Q109 Charlotte Leslie: I would just like to turn to the financial pressures. Have we got a slight perfect storm? We have the number of children protection plans rocketing quite substantially, the number of children in care rocketing quite substantially and, at the same time, increased pressure on local authorities and services because of the inevitable cuts. How on earth is the Department looking to deal with this perfect storm?

Michael Gove: You are absolutely right: these are all pressures. I will be making that point to the Chancellor in advance of the Autumn Statement and subsequently. I do not want to be blasé about it, but it is the case that we already spend a significant amount of money in this area and we are not always getting the best value for money and, as Ian has pointed out, sometimes it can be the case that effective spending early can yield savings later on. It is certainly the case, even though we are never going to ensure that every child in care is adopted, that the quicker the children are adopted, the greater the savings for local authorities and, obviously, for services later.

One of the things I have sought to encourage is a greater degree of assertiveness on the part of social workers in making sure that children are taken out of circumstances where they are at risk and, indeed, placed in care; if they then subsequently go on to be placed with the wider family great, but whatever, I think that all of us would acknowledge that it is quite right that you should have child protection plans in place and, if necessary, children taken into care, rather than deal with the horrific consequences.

Q110 Charlotte Leslie: Do I have one final shot?

Chair: You have one final shot.

Charlotte Leslie: Thank you very much, Chair; I have been very quiet all session. In terms of making sure that money is spent well, there is evidence that is increasing, especially postriots, that a lot of the interventions that work best, for example, amateur sports clubs, boxing clubs, are not those organisations that are best linked in to the kinds of metrics by which you can measure social intervention, and it is for that reason that they often work best with the most hard-to-reach communities. What can the Department do to make sure that problem families and problem children are channelled towards the interventions that work best and are not necessarily best linked in to that local authority matrix of social intervention?

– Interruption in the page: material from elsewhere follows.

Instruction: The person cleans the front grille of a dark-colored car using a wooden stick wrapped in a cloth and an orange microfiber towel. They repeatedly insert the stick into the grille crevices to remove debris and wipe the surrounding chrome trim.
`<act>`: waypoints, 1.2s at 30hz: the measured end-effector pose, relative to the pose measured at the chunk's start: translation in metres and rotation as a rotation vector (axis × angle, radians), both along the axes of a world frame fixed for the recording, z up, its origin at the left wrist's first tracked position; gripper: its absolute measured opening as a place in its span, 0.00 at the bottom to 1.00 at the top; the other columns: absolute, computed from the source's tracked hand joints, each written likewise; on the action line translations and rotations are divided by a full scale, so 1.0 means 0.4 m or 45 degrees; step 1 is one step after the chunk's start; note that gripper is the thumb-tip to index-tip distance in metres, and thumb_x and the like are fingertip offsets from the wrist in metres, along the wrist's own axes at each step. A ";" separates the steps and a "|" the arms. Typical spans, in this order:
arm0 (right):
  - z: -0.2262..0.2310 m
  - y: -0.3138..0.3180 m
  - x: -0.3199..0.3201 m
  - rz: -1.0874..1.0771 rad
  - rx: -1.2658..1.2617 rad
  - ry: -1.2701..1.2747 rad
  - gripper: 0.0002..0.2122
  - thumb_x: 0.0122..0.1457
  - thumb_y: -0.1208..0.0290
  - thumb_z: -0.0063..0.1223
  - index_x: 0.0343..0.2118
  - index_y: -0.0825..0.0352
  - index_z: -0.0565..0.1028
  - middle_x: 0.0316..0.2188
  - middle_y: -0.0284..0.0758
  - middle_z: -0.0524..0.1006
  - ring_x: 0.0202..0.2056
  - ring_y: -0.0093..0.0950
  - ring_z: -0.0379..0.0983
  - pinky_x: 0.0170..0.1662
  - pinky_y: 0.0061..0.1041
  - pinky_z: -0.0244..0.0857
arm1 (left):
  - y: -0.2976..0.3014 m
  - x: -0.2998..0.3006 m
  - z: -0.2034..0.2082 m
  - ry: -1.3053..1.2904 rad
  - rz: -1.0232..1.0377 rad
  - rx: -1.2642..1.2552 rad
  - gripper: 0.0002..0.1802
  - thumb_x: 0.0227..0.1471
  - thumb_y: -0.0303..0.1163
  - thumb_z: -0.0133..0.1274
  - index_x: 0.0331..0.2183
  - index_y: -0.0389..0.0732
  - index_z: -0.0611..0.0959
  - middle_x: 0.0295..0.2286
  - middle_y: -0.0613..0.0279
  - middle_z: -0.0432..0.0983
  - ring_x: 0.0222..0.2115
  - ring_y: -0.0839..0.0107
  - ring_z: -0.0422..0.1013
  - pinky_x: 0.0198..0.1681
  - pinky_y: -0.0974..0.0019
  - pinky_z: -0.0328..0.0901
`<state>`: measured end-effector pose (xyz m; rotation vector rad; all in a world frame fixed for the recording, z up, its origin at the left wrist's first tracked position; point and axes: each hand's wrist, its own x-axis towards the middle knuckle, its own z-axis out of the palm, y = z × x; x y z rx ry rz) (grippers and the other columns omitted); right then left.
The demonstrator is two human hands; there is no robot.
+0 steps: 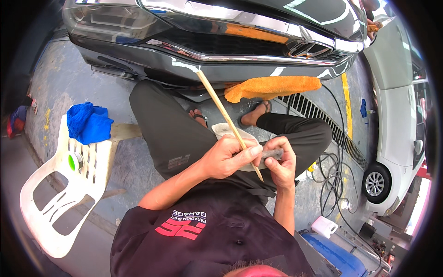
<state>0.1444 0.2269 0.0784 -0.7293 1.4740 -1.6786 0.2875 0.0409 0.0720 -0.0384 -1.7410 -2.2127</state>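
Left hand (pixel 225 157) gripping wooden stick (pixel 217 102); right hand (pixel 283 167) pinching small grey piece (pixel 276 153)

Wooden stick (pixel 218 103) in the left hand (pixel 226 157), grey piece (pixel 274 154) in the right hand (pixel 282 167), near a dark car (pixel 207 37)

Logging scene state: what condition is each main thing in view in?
Wooden stick: slanted, in left hand
Grey piece: pinched in right hand
Orange towel: rumpled, unheld
White chair: upright
Blue cloth: crumpled, on the chair
Green tub: on the chair, open or shut unclear
Black hose: loosely looped
Dark car's hood: shut
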 end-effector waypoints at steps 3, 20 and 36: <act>-0.011 0.037 -0.048 0.047 0.125 0.097 0.14 0.64 0.65 0.69 0.35 0.71 0.76 0.32 0.29 0.75 0.31 0.17 0.68 0.33 0.18 0.58 | -0.013 -0.007 -0.005 0.097 0.105 0.052 0.22 0.74 0.37 0.47 0.31 0.36 0.85 0.24 0.62 0.76 0.27 0.71 0.70 0.34 0.63 0.66; 0.078 0.176 -0.694 -1.114 -0.721 0.295 0.29 0.74 0.49 0.53 0.59 0.76 0.75 0.60 0.49 0.78 0.62 0.45 0.74 0.70 0.50 0.63 | -0.038 -0.234 -0.297 -0.313 -0.334 -0.702 0.15 0.69 0.30 0.52 0.53 0.39 0.85 0.49 0.48 0.81 0.56 0.52 0.75 0.57 0.49 0.69; -0.023 -0.016 -0.883 -1.111 -0.525 0.615 0.11 0.73 0.65 0.59 0.39 0.69 0.75 0.37 0.37 0.79 0.30 0.28 0.68 0.36 0.30 0.64 | 0.220 -0.247 -0.865 -1.233 -1.120 -0.947 0.26 0.54 0.49 0.61 0.44 0.36 0.92 0.41 0.39 0.87 0.44 0.40 0.82 0.50 0.42 0.73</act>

Michael Gove: I would say two things. I was reading a book at the weekend by a chap called Daniel Willingham, which is an analysis of how you can monitor what genuinely works and what does not work in interventions in education and in other areas. I have passed that to colleagues in the Department so that they can take a more sophisticated approach.

The second thing I would say is, with respect to boxing clubs, I have made a commitment later this autumn to visit one with Boris Johnson, because both of us want to do everything we can to encourage exactly the sorts of initiatives that you have so effectively championed.

Q111 Chair: Secretary of State, thank you very much for giving evidence to us today. One last question, if I may. On a previous visit, you kindly agreed to shadow a teacher. Has that happened?

Michael Gove: It has not. I am due to go to South Hunsley, which I think is close to your constituency, to work with a teacher in a school there. One of the things I would say is that the date on which I had originally earmarked to go to East Yorkshire is, unfortunately, in half term. So even though I am going to be visiting your constituency on that day and much looking forward to it, I will have to return to the East Riding on another day to go to South Hunsley.

Chair: Excellent. Thank you very much for giving evidence to us today.